- Dataset content:
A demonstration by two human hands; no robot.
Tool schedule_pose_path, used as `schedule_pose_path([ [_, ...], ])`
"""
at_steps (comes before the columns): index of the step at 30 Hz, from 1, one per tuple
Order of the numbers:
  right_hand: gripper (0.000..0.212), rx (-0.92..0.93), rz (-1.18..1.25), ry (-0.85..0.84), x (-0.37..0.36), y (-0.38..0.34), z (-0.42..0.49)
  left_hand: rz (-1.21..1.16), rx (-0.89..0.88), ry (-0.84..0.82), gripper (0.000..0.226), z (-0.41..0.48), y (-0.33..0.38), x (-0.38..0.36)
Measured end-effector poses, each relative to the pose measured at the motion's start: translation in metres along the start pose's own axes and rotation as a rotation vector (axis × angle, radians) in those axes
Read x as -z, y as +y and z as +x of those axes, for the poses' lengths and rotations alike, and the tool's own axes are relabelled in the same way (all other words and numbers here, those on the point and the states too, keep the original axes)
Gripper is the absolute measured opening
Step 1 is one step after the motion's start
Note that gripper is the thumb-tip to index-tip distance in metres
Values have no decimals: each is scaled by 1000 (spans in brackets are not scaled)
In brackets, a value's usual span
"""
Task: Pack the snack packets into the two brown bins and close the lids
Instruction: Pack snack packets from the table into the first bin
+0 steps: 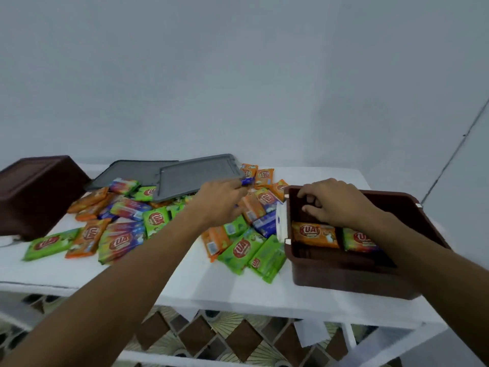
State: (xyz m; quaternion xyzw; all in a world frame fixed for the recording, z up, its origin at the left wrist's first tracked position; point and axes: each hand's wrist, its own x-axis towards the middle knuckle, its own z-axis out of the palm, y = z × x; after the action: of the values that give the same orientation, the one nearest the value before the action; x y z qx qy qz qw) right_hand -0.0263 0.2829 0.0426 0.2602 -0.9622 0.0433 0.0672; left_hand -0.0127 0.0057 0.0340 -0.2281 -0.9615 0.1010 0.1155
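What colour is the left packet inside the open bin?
Orange; the packet shows best in the head view.

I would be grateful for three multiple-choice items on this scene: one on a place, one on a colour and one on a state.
1. Where do the grey lids lie?
A. on the bins
B. on the table, behind the packets
C. on the floor

2. What colour is the left packet in the right bin?
A. blue
B. orange
C. white

3. The right bin is:
A. open
B. lidded
C. overturned

Answers: 1 B, both lids rest at the table's back; 2 B, the packet by the bin's left wall is orange; 3 A, its inside shows.
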Motion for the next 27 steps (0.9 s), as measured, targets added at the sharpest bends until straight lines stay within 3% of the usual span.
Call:
schedule_pose_path([
  [4,33,80,94,57,-3,-76,31,-1,173,-168,40,-58,-66,-23],
  [8,37,135,84,-62,-32,-142,52,-86,257,-373,52,-106,-113,-57],
  [12,38,27,47,-240,-77,-184,61,-226,261,-386,66,-125,-136,-79],
  [16,69,-164,28,-259,-117,-212,63,-235,163,-411,79,-122,-150,-86],
  [21,45,-255,80,-248,-111,-224,72,-216,67,-385,78,-113,-170,-92],
  [26,16,-489,525,-247,-96,-216,78,-233,-4,-391,76,-108,-189,-95],
  [27,19,-521,590,-271,-94,-213,79,-220,-11,-388,76,-107,-190,-95],
])
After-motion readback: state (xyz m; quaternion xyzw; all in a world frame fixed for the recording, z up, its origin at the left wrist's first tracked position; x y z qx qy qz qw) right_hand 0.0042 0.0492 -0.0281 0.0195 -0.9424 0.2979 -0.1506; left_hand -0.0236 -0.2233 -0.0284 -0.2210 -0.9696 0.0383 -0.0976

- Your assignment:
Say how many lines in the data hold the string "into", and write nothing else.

- Task response:
2